■ **EXERCISE PROMPT**: The answer must be the full data, restated word for word, with no pictures in it.

■ **AVAILABLE DATA**:
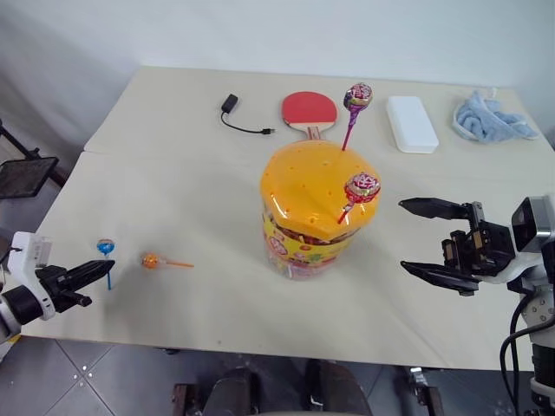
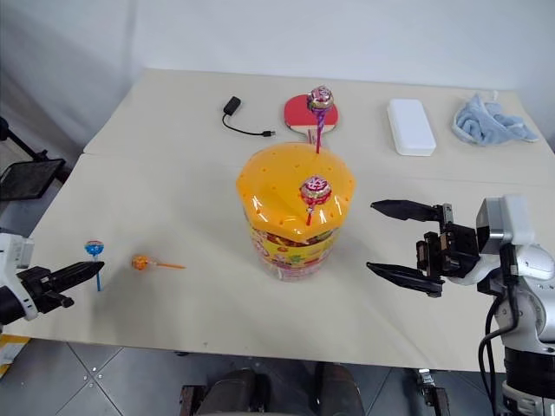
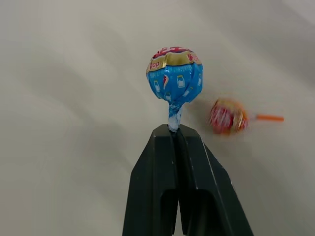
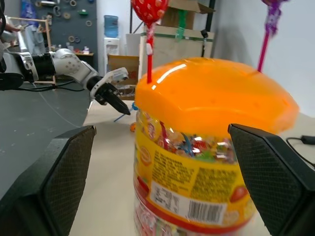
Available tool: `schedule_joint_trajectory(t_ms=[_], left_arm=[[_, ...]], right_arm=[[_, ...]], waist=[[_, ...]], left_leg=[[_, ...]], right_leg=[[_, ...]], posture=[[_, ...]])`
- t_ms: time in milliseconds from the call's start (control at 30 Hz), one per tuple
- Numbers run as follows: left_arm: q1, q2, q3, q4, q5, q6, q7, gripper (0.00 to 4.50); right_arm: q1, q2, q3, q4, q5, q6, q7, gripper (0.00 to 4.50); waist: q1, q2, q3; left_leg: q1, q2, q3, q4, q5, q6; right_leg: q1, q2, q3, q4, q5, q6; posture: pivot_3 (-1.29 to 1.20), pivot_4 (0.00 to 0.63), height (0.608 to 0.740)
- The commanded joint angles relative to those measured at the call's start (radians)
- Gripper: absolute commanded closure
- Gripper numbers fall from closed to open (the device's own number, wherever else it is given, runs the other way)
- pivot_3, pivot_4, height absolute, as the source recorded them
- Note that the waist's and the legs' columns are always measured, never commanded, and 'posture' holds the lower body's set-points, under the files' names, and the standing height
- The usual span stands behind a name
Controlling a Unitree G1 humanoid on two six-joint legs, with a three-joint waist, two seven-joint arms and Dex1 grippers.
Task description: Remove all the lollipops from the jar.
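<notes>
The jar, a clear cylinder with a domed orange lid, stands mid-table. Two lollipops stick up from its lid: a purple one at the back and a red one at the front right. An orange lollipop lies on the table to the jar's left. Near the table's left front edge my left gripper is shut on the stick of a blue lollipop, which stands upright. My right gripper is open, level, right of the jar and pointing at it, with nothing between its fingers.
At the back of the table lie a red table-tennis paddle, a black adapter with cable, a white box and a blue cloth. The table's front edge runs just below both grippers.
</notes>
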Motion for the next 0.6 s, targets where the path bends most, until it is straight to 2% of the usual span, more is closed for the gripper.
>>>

■ **RESPONSE TO THIS TASK**:
Available tool: `schedule_joint_trajectory(t_ms=[_], left_arm=[[_, ...]], right_arm=[[_, ...]], waist=[[_, ...]], left_leg=[[_, ...]], right_leg=[[_, ...]], posture=[[_, ...]])`
- t_ms: time in milliseconds from the call's start (control at 30 Hz), one per tuple
- Numbers run as follows: left_arm: q1, q2, q3, q4, q5, q6, q7, gripper (0.00 to 4.50); right_arm: q1, q2, q3, q4, q5, q6, q7, gripper (0.00 to 4.50); waist: q1, q2, q3; left_leg: q1, q2, q3, q4, q5, q6; right_leg: q1, q2, q3, q4, q5, q6; posture: pivot_3 (-1.29 to 1.20), pivot_4 (0.00 to 0.63), height (0.608 to 0.740)
- The commanded joint angles relative to those measured at the call's start (radians)
- Gripper: absolute commanded closure
- Gripper numbers fall from closed to open (the device's own number, wherever else it is given, runs the other way)
- pivot_3, pivot_4, height absolute, as the source recorded them
- Note that the waist's and the legs' columns are always measured, never commanded, and 'posture' holds the lower body's set-points, under the files' names, and the standing height
- The usual span stands behind a name
Controlling a Unitree G1 humanoid on two six-joint legs, with a three-joint waist, two seven-joint arms and Dex1 grippers.
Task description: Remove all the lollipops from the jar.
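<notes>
The jar, a clear cylinder with a domed orange lid, stands mid-table. Two lollipops stick up from its lid: a purple one at the back and a red one at the front right. An orange lollipop lies on the table to the jar's left. Near the table's left front edge my left gripper is shut on the stick of a blue lollipop, which stands upright. My right gripper is open, level, right of the jar and pointing at it, with nothing between its fingers.
At the back of the table lie a red table-tennis paddle, a black adapter with cable, a white box and a blue cloth. The table's front edge runs just below both grippers.
</notes>
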Motion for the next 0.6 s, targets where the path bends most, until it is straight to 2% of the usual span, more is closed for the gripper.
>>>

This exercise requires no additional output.